EXERCISE INSTRUCTIONS: Set down, exactly as written, every line from the one containing "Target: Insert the" through the end of the listing.

GIVEN DATA:
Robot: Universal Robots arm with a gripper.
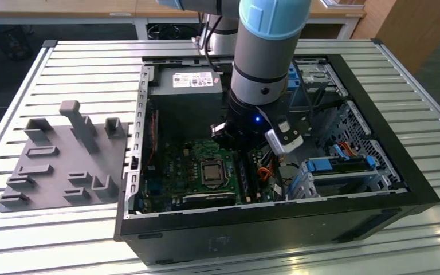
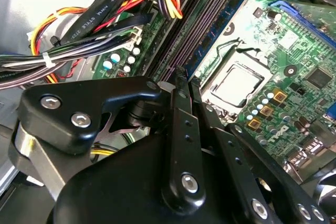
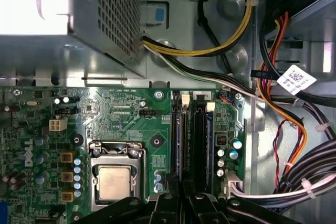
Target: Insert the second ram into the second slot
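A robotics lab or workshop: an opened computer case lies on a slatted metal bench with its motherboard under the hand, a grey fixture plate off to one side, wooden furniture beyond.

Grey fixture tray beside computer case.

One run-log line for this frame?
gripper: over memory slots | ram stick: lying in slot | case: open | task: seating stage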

REPLY TO THE TASK:
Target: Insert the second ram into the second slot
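A robotics lab or workshop: an opened computer case lies on a slatted metal bench with its motherboard under the hand, a grey fixture plate off to one side, wooden furniture beyond.

Grey fixture tray beside computer case.

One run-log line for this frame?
gripper: over memory slots | ram stick: lying in slot | case: open | task: seating stage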

The output is complete, and nothing more is needed.